Ayer concluyó en Lima, Perú, la VIII Cumbre de las Américas. Periódicamente, las cumbres reúnen a los jefes de Estado y de gobierno de los países del hemisferio para debatir sobre temas de interés compartido. Durante las siete cumbres anteriores, sin duda, se abordaron temas relevantes para la región, pero ninguno tan espinoso y crítico como el de ésta: La corrupción.
Apenas el mes pasado, el expresidente del país sede, Pedro Pablo Kuczynski, se vio forzado a dimitir al ser expuesta a través de un video la compra de votos para impedir que fuera sometido a juicio político, bajo acusaciones de haber recibido dinero de Odebrecht, la constructora brasileña cabeza de una red de corrupción política en varios países de la región. Como Kuczynski, todos los expresidentes peruanos están presos, perseguidos o investigados.
Brasil y el mundo atestiguaron hace unos días el encarcelamiento de quien otrora fuera uno de los más destacados líderes de la izquierda latinoamericana, el expresidente Luiz Inácio Lula da Silva, también acusado de corrupción. El escándalo de Odebrecht llegó también a Venezuela, alcanzando a Nicolás Maduro tras entregar cientos de millones a la constructora y recibir al menos 43 para las campañas presidenciales.
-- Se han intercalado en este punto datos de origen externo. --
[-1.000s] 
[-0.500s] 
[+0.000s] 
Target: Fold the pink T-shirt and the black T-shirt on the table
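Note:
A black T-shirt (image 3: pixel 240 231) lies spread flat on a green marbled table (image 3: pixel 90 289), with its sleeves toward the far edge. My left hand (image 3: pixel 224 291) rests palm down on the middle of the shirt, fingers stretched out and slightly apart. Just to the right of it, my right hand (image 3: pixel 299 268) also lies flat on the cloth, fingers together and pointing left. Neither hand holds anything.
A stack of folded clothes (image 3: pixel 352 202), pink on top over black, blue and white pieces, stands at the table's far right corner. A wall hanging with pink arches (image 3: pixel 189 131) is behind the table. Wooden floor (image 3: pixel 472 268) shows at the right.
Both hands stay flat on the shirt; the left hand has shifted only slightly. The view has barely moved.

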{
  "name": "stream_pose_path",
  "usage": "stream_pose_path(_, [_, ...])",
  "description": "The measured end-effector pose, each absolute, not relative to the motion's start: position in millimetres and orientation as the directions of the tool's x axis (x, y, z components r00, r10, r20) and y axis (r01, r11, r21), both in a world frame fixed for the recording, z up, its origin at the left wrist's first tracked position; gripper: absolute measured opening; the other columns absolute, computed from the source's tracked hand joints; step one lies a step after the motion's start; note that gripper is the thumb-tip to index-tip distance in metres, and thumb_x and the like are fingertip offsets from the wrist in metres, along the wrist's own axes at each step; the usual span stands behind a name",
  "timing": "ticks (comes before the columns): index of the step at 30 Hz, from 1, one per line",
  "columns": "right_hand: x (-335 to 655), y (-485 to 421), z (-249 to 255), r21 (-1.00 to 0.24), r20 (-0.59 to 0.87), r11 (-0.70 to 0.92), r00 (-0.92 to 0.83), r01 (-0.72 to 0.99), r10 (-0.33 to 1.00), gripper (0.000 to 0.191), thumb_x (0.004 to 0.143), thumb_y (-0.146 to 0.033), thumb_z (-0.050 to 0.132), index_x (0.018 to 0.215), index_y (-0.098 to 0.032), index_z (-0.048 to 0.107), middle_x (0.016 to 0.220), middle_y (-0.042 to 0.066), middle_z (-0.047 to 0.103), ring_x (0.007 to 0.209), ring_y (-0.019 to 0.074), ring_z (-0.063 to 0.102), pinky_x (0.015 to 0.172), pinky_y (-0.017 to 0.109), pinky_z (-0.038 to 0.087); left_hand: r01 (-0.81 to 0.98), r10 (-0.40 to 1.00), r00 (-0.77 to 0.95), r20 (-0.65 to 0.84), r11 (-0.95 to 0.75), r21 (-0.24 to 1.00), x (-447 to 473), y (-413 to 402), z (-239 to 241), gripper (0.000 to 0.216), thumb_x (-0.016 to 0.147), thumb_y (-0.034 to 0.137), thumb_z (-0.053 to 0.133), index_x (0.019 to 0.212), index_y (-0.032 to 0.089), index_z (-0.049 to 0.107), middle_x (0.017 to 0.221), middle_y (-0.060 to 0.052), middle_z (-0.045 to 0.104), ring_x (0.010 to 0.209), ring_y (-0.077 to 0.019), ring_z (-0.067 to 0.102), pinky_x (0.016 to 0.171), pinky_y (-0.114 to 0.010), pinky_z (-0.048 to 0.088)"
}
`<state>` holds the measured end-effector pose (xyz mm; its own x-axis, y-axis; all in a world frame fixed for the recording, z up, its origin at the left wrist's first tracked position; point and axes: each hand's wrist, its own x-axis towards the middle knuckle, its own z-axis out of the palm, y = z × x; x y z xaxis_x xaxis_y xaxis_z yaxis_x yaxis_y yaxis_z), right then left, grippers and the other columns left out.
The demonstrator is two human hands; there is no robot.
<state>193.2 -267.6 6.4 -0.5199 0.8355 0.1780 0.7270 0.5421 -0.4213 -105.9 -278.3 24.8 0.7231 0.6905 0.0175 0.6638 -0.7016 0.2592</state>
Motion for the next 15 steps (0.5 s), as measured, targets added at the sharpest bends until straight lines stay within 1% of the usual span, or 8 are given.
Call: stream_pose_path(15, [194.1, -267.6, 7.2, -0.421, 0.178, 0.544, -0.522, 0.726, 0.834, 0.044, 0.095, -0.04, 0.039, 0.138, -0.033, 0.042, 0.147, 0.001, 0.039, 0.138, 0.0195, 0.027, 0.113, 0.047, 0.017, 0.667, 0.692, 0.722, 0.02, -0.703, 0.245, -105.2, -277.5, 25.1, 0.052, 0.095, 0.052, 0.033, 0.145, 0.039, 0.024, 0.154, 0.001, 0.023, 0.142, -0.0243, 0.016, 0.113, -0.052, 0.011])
En México, si bien no se ha enjuiciado a ningún expresidente de la República, es al menos una decena de gobernadores los que en años recientes han sido investigados o están presos. La corrupción, claramente, es quizá el problema estructural más grave de nuestra región, es un claro obstáculo para el desarrollo y el habilitador de otros problemas como la creciente decepción de las instituciones democráticas, la violencia y la inseguridad, por mencionar sólo algunos.
De ahí que la decisión de los países de la Américas de abordar este problema sea del todo oportuna. Cabe destacar que desde hace 13 años no se había adoptado por unanimidad una declaración y que ésta, que lleva por nombre Gobernabilidad democrática frente a la corrupción, va más allá de los pronunciamientos generales a las acciones específicas y considera tanto el fortalecimiento de los actuales mecanismos de seguimiento a la implementación de los instrumentos internacionales vigentes como la creación de nuevos mecanismos de reporte de cumplimiento de los compromisos que establece la declaración.
De los 57 puntos del también llamado Compromiso de Lima, quiero destacar los que para el caso de México me parecen más urgentes de atender. En primer lugar, el compromiso sobre fortalecer la autonomía e independencia judicial es un tema, sin duda, pendiente, sobre todo a nivel local. Luego está el punto que busca promover la adopción de medidas que prevengan conflictos de interés, así como la presentación por parte de servidores públicos de declaraciones patrimoniales y de información financiera, que ha sido previsto en la recientemente aprobada reforma anticorrupción, pero el formato que establecerá la información que los servidores públicos deben declarar está aún pendiente de ser definido y será clave.
Otros puntos importantes son consolidar la autonomía e independencia de los órganos de control superior; fortalecer los órganos de transparencia y acceso a la información pública, también a nivel local, y la mejor regulación de las compras públicas.
En el compromiso que establece la adopción de medidas eficaces de transparencia, rendición de cuentas y fiscalización de los ingresos y gastos de los partidos políticos y de las campañas electorales aún tenemos mucho por hacer.
El Compromiso de Lima es una buena hoja de ruta, pero sólo podremos celebrar cuando los compromisos adoptados ayer sean cumplidos y el cáncer de la corrupción sea, efectivamente, combatido en la región.